The task here is to set down every line of the listing exactly.
**********
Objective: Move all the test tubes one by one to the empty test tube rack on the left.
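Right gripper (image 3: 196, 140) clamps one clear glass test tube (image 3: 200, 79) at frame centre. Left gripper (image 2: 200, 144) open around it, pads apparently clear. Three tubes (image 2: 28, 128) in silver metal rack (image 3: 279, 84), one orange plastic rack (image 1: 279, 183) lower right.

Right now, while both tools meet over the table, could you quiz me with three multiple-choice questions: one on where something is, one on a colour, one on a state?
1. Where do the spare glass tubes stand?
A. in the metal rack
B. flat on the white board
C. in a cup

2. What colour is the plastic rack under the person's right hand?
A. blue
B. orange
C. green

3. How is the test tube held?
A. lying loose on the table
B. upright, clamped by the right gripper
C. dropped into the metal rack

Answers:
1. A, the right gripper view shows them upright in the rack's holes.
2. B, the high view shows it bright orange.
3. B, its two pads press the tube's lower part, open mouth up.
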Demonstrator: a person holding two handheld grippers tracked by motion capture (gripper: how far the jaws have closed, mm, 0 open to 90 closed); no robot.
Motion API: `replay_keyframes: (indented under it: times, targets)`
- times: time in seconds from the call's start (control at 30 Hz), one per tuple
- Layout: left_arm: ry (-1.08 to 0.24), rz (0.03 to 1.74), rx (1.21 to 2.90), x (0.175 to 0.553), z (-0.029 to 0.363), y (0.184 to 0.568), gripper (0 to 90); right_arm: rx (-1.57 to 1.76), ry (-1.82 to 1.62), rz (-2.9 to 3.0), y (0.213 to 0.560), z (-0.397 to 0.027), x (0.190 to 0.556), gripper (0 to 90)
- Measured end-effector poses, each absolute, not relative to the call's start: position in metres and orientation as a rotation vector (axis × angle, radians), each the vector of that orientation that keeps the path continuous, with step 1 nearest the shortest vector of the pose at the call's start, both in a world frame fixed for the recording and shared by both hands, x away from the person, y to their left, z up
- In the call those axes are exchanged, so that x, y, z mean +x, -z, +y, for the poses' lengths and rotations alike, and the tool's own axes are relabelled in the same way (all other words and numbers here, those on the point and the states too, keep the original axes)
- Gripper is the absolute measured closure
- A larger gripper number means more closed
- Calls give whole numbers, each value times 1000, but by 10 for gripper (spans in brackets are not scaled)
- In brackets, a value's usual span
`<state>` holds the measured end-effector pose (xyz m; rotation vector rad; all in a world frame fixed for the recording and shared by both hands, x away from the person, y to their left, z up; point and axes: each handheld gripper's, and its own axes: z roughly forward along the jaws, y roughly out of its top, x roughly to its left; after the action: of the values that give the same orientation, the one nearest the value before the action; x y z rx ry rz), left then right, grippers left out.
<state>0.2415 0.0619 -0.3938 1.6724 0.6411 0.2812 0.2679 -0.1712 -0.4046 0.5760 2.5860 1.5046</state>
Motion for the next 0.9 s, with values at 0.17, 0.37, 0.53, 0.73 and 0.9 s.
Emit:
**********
Finished exercise
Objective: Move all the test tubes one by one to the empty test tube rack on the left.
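Right gripper (image 3: 196, 140) clamps one clear glass test tube (image 3: 200, 79) at frame centre. Left gripper (image 2: 200, 144) open around it, pads apparently clear. Three tubes (image 2: 28, 128) in silver metal rack (image 3: 279, 84), one orange plastic rack (image 1: 279, 183) lower right.

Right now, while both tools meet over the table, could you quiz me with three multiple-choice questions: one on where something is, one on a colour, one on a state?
1. Where do the spare glass tubes stand?
A. in the metal rack
B. flat on the white board
C. in a cup

2. What colour is the plastic rack under the person's right hand?
A. blue
B. orange
C. green

3. How is the test tube held?
A. lying loose on the table
B. upright, clamped by the right gripper
C. dropped into the metal rack

Answers:
1. A, the right gripper view shows them upright in the rack's holes.
2. B, the high view shows it bright orange.
3. B, its two pads press the tube's lower part, open mouth up.
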Demonstrator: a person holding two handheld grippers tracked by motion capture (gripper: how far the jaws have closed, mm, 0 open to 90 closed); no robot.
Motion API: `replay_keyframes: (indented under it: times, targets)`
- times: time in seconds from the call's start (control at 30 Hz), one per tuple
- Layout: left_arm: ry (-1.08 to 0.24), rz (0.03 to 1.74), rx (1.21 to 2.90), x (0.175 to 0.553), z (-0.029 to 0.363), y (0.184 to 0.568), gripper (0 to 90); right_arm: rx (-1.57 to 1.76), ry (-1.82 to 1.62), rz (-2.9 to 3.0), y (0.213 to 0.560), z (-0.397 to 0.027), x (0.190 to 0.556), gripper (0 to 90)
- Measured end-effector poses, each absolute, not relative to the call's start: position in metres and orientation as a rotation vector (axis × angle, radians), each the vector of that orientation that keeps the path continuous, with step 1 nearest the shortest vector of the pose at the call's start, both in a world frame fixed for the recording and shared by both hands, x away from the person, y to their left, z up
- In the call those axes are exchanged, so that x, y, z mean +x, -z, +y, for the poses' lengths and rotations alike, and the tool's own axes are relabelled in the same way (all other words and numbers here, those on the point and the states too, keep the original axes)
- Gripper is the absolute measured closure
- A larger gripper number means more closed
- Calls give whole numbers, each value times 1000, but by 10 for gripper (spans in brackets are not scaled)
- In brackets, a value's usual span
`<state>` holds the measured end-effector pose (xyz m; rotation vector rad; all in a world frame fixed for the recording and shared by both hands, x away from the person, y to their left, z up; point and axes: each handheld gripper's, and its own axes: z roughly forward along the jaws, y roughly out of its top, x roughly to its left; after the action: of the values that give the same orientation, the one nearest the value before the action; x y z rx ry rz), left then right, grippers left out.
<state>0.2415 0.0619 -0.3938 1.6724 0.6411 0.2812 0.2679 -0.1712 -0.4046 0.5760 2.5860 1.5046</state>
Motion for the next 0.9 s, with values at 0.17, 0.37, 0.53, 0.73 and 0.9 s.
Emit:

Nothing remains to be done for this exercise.